Fixes the issue on my system. +1 @sachinchitta , I owe you a beer.

@isucan
Copy link
Contributor

isucan commented Jan 24, 2014

This change will unfortunately also trigger updating the state many times a second, depending on how often /joint_state comes in. This means that if move_group is publishing to the rviz plugin, you will also get diffs. If an octomap is being maintained, the planning scene diff will include the octomap. We do not support diffs for the octomap, so we will end up pushing it over the wire very often. This will probably cause issues, depending on computer & network speed. The nice thing would be to actually implement diffs for the octomap, but I think we should throttle state updates in any case.

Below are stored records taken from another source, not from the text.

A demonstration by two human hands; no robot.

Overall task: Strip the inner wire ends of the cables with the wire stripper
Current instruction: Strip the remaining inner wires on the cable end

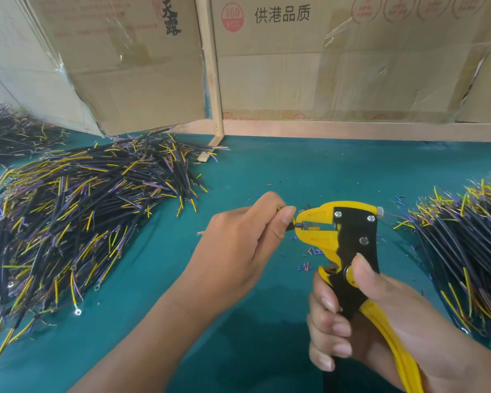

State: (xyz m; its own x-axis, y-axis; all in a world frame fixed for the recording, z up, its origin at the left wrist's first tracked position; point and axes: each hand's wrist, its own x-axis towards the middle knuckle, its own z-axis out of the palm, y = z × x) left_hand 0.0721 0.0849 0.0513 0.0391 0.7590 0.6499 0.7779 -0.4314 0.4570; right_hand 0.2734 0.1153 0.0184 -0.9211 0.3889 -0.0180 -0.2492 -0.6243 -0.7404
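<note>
Nearest, the right hand (360, 316) is clenched round the handles of the wire stripper (349, 236), its head pointing left. Just beyond, the left hand (247, 236) pinches 1 cable (290, 228), whose long axis seems to run left to right into the tool's mouth, touching it. Farther out on the worktop (309, 165) lie 2 cable piles, left (77, 211) and right (465, 245), clear of both hands.

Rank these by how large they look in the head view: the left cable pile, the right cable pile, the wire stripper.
1. Left cable pile
2. Right cable pile, partly cut off by the frame edge
3. Wire stripper, though nearest the camera
</note>
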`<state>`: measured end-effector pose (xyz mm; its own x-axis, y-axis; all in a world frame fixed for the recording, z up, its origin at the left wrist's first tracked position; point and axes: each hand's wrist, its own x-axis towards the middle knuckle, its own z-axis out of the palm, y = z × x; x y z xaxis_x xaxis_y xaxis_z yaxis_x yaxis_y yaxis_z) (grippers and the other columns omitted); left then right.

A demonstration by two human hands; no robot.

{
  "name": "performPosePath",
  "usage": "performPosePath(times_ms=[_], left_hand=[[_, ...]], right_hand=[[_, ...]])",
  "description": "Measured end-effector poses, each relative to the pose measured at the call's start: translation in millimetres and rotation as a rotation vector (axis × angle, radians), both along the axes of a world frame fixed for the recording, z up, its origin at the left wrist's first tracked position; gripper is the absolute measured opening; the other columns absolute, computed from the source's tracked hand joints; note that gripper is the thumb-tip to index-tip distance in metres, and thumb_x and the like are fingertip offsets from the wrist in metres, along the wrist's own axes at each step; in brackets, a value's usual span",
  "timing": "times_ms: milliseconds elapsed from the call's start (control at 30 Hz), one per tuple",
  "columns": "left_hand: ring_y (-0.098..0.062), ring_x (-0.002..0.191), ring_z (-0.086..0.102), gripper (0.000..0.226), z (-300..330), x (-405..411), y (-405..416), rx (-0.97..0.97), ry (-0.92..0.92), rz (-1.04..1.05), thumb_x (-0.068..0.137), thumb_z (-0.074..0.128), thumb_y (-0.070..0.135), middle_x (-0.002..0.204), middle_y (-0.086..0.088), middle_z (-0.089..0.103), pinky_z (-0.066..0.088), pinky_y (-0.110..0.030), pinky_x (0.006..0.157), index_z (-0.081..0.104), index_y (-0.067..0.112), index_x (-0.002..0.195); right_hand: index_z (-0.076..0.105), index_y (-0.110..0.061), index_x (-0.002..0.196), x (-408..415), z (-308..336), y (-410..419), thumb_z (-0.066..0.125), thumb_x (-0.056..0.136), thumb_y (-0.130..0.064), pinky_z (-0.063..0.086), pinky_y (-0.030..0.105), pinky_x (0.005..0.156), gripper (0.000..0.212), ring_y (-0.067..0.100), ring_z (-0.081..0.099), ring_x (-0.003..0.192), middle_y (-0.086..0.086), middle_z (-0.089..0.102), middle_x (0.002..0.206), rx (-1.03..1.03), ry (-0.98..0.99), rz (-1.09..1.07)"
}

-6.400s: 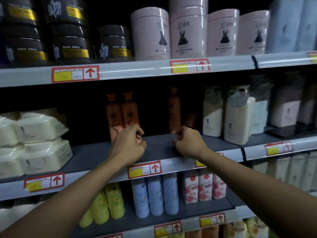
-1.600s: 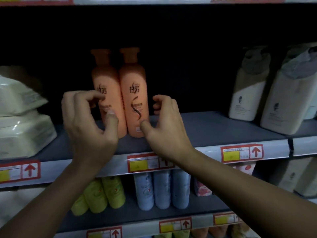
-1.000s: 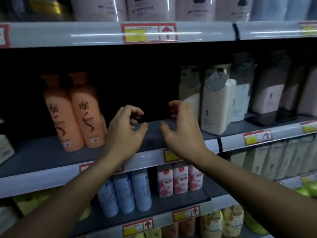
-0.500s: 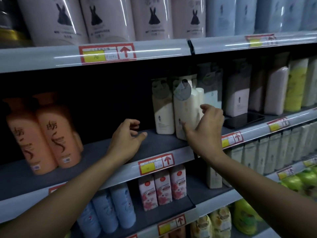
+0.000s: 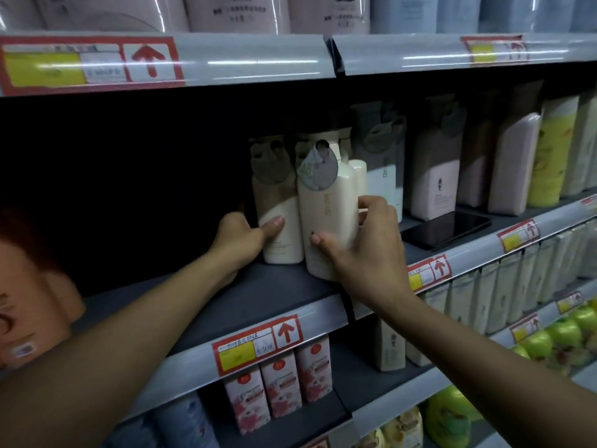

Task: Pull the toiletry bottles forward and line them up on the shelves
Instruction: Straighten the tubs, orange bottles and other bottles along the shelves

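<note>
Two cream pump bottles with round tags stand side by side on the dark middle shelf [image 5: 265, 295]. My left hand [image 5: 240, 239] grips the left cream bottle [image 5: 276, 202] low on its left side, thumb across its front. My right hand [image 5: 361, 250] is wrapped around the lower part of the right cream bottle [image 5: 326, 205], which stands a little further forward. A smaller white bottle [image 5: 359, 176] is tucked just behind it. An orange bottle [image 5: 35, 286] sits at the far left edge of the same shelf.
A black phone [image 5: 447, 229] lies flat on the shelf right of my right hand. Pink [image 5: 436, 185] and yellow [image 5: 549, 156] bottles stand further right. The shelf above holds pink canisters [image 5: 239, 11]. Below are small pink-flowered bottles [image 5: 281, 383] and green bottles [image 5: 562, 337].
Both hands left the orange bottles and moved right along the shelf. My right hand closed on the right cream bottle, then my left hand took hold of the left one.
</note>
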<state>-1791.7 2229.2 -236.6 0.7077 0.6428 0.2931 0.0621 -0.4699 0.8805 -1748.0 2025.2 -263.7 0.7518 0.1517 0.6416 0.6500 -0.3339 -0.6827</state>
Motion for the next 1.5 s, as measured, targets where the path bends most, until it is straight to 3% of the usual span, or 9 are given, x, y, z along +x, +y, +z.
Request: performPosePath(times_ms=[200,267,333,467,567,833,1100,1367,1500], left_hand=[[-0.003,0.068,0.067,0.021,2,-8,7,-0.049,-0.05,-0.074,0.083,0.086,0.023,0.082,0.002,0.071,0.055,-0.015,0.056,0.068,0.012,0.084],[-0.013,0.083,0.074,0.029,5,-15,3,-0.039,-0.077,-0.1,0.082,0.088,0.021,0.095,-0.005,0.076,0.063,-0.027,0.073,0.071,0.008,0.101],[-0.02,0.095,0.075,0.038,5,-25,3,-0.044,-0.114,-0.125,0.081,0.088,0.017,0.107,-0.007,0.077,0.063,-0.041,0.086,0.069,0.011,0.113],[-0.02,0.1,0.073,0.052,3,-52,3,-0.029,-0.13,-0.118,0.083,0.085,0.012,0.113,-0.006,0.073,0.062,-0.041,0.088,0.059,0.008,0.128],[-0.025,0.108,0.069,0.053,1,-80,9,0.03,-0.125,-0.081,0.082,0.086,0.017,0.119,-0.007,0.07,0.059,-0.05,0.095,0.056,0.018,0.126],[-0.015,0.101,0.069,0.056,-2,-152,28,0.123,-0.14,0.064,0.081,0.087,0.022,0.11,0.005,0.07,0.06,-0.046,0.093,0.056,0.025,0.127],[-0.018,0.106,0.068,0.062,-1,-172,26,0.174,-0.116,0.22,0.082,0.086,0.032,0.121,0.002,0.07,0.059,-0.044,0.092,0.053,0.026,0.134],[-0.026,0.107,0.069,0.051,-2,-154,41,0.207,-0.07,0.314,0.081,0.085,0.038,0.121,-0.005,0.07,0.059,-0.048,0.089,0.053,0.02,0.117],[-0.032,0.108,0.066,0.05,-1,-143,54,0.211,-0.016,0.362,0.083,0.084,0.042,0.122,-0.011,0.068,0.057,-0.047,0.091,0.054,0.015,0.112]], right_hand=[[0.045,-0.028,0.13,-3,-3,0,0.08,0.074,-0.06,0.055,0.048,0.089,0.073,0.019,0.06,0.106,-0.005,0.052,0.12,-0.024,-0.031,-0.059],[0.048,-0.027,0.13,-6,0,-1,0.08,0.075,-0.061,0.055,0.047,0.089,0.072,0.019,0.062,0.105,-0.004,0.055,0.12,-0.053,-0.045,-0.062],[0.051,-0.026,0.13,-10,3,-1,0.08,0.075,-0.06,0.055,0.046,0.089,0.071,0.017,0.061,0.105,-0.004,0.058,0.119,-0.086,-0.05,-0.052],[0.052,-0.026,0.131,-22,7,5,0.078,0.078,-0.059,0.054,0.046,0.092,0.067,0.017,0.059,0.11,-0.005,0.06,0.12,-0.136,-0.059,-0.018],[0.052,-0.028,0.132,-31,9,11,0.075,0.081,-0.059,0.053,0.046,0.092,0.064,0.017,0.059,0.111,-0.004,0.061,0.121,-0.17,-0.068,-0.013],[0.056,-0.029,0.132,-59,15,35,0.074,0.083,-0.056,0.054,0.039,0.088,0.059,0.018,0.062,0.109,-0.003,0.065,0.123,-0.216,-0.086,0.092],[0.054,-0.029,0.136,-71,19,70,0.072,0.083,-0.056,0.058,0.049,0.092,0.063,0.021,0.064,0.115,-0.001,0.066,0.13,-0.247,-0.075,0.241],[0.052,-0.024,0.137,-51,14,96,0.076,0.085,-0.047,0.06,0.044,0.091,0.062,0.019,0.064,0.116,-0.001,0.064,0.133,-0.23,-0.045,0.338],[0.055,-0.023,0.127,-37,13,110,0.076,0.084,-0.051,0.06,0.046,0.088,0.056,0.018,0.065,0.11,0.0,0.065,0.126,-0.229,-0.03,0.326]])
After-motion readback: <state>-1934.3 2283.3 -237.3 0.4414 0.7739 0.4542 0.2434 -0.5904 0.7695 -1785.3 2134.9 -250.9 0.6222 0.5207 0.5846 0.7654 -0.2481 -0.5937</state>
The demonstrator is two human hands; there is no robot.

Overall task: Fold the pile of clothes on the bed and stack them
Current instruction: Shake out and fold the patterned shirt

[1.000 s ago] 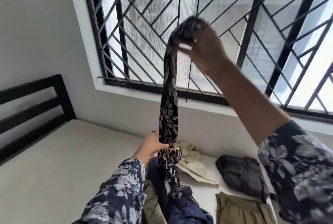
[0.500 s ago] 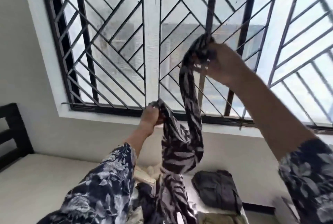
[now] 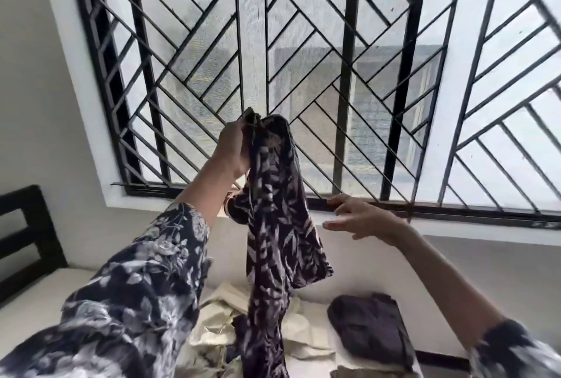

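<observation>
Dark leaf-printed garment (image 3: 273, 225) is held aloft by its top edge, pinched in the left hand (image 3: 233, 146), so it hangs straight above the unfolded pile (image 3: 230, 326) on the bed (image 3: 36, 301). Right hand (image 3: 361, 219) is spread, fingers apart, holding nothing, beside the hanging cloth.
</observation>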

I will take a look at this soon.

@sachinchitta
Copy link
Contributor Author

Updating the current state properly is important - what was happening before was not correct. Throttling it is fine but not updating is not. The other option is to have a delay in current state monitor (maybe 1s ) before updating is stopped even if the state is not changing. That way we can be sure that the last few state updates have gone through.

@gavanderhoorn
Copy link

gavanderhoorn commented Jan 24, 2014

Fixes it for me as well (though I don't use octomaps).

@sachinchitta: just out of curiosity though: what is the difference between plan then execute, and just hitting plan & execute that causes the latter to 'work' without this change? Update of the robot state in the RViz window is much smoother in that case as well (with just execute I only see the second-to-last and the last state update).

@acornacorn
Copy link

Another solution would be to create a timer callback which fires every dt_state_update_ sec (i.e. every 0.1 sec) and checks whether there is an unprocessed state update. The callback would check for any update that has arrived more than dt_state_update_ sec earlier and not been processed, and if so process it. This would mean storing (a copy of) any state update that arrives and is not processed.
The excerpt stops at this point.